According to Jamie Rowden, the hospital’s quality director, the beds are an investment in preventative care.

“It costs more to treat patient falls, ventilator-associated pneumonia and pressure ulcers than to prevent them,” Rowden said. “These quality measures are at the forefront of patient care.”

The beds’ sound therapy allows caregivers to soothe patients with music or nature sounds. The on-bed computer can ask the patient key clinical phrases such as “Are you in pain?” in any of 24 languages.

“Being in the ICU is anxiety-producing enough,” Mitchell said. “Imagine the barrier for a critical care patient who speaks a language their caregiver does not understand. The pre-programmed messages and language options featured on these beds will go a long way for the physician or nurse in charge of assessing and comforting patients with such language barriers.”
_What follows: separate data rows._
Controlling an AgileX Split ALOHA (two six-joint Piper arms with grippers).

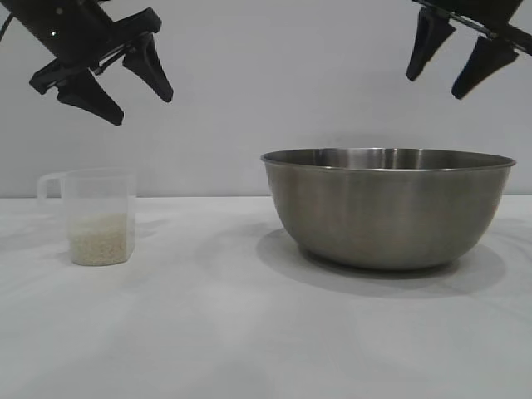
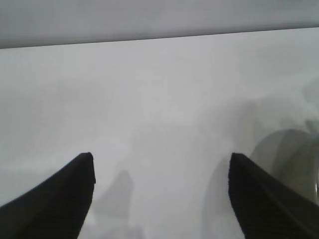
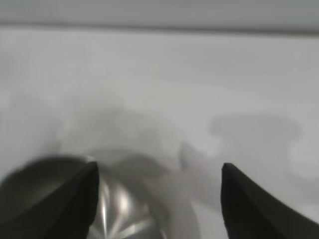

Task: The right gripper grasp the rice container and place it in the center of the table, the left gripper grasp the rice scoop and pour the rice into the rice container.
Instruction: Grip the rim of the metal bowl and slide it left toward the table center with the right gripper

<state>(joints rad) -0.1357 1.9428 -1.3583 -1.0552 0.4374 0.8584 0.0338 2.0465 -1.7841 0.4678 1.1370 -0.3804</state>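
The left gripper [image 1: 143, 101] hangs high at the exterior view's upper left, its two pointed fingers spread apart and angled downward, holding nothing. The right gripper [image 1: 434, 86] hangs high at the upper right, fingers likewise parted and empty, pointing steeply down.

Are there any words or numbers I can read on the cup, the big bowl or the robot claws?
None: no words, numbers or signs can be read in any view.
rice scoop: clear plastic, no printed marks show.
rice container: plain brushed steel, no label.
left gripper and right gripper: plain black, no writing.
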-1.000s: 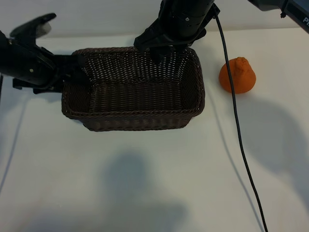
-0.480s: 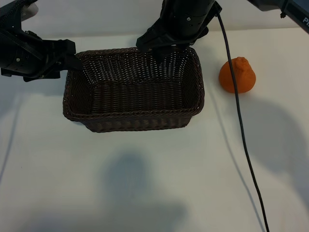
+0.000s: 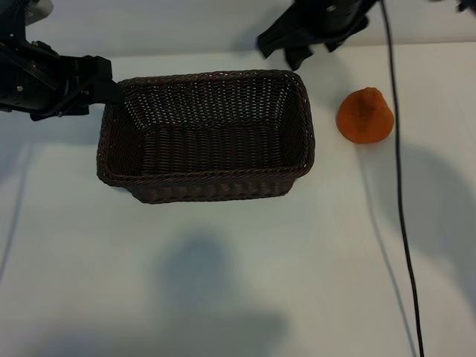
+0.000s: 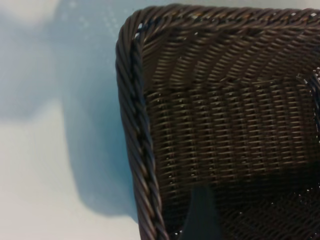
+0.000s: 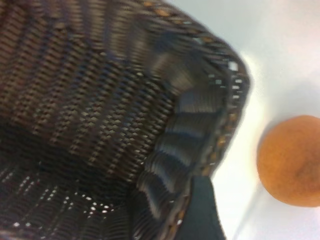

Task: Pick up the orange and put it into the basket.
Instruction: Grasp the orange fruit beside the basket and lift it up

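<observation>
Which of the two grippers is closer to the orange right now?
The right gripper, above the basket's far right corner, is closer to the orange on the table. The left gripper is at the basket's far left corner, the whole basket between.

A white table (image 3: 223,282) fills the view. A thin black cable (image 3: 398,186) runs across its right side from the far edge to the near edge. Soft grey shadows (image 3: 201,275) lie on the near part of the table.
</observation>
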Robot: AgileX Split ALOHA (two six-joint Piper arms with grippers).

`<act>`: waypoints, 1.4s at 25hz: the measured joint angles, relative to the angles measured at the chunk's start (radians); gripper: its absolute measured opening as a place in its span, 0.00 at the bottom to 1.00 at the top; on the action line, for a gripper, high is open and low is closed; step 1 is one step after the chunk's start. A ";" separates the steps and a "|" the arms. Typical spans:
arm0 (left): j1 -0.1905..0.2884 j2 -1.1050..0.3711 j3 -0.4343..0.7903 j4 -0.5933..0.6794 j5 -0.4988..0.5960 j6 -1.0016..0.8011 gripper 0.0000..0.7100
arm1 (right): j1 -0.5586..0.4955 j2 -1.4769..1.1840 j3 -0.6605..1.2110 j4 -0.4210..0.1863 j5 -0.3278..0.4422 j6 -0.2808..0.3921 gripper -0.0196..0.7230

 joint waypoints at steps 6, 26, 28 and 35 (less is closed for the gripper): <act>0.000 -0.015 0.000 -0.003 -0.001 0.005 0.84 | -0.140 0.012 0.000 0.084 -0.001 -0.031 0.75; 0.000 -0.016 0.000 -0.003 -0.012 0.008 0.84 | -0.176 0.254 0.000 0.025 -0.075 -0.101 0.75; 0.000 -0.016 0.000 -0.003 -0.018 0.008 0.84 | -0.176 0.254 0.000 0.001 -0.085 -0.089 0.75; 0.000 -0.016 0.000 -0.003 -0.021 0.008 0.84 | -0.176 0.254 0.000 -0.065 -0.123 -0.079 0.75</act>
In addition to the numerous benefits for patients, the beds also include features that help caregivers. A protocol reminder and an advanced scale system helps nurses organize and document their day. The Zoom Motorized Drive System, electric brake, BackSmart pivot and ergonomic side rails reduce physical strain on the nurses while increasing patient comfort. Featuring front-wheel drive capabilities, the beds can travel up to 3.6 miles per hour, cutting patient transport times.

“The combined weight of the patient, bed and equipment can make transporting the patient to tests through multiple levels of the hospital challenging for the caregiver,” said Brenda Lumpkin, nurse manager of the intensive care unit. “These beds make ease of transport possible and – because they are less jerky – reduce fatigue for the transporter and risk of injury for critical care patients.”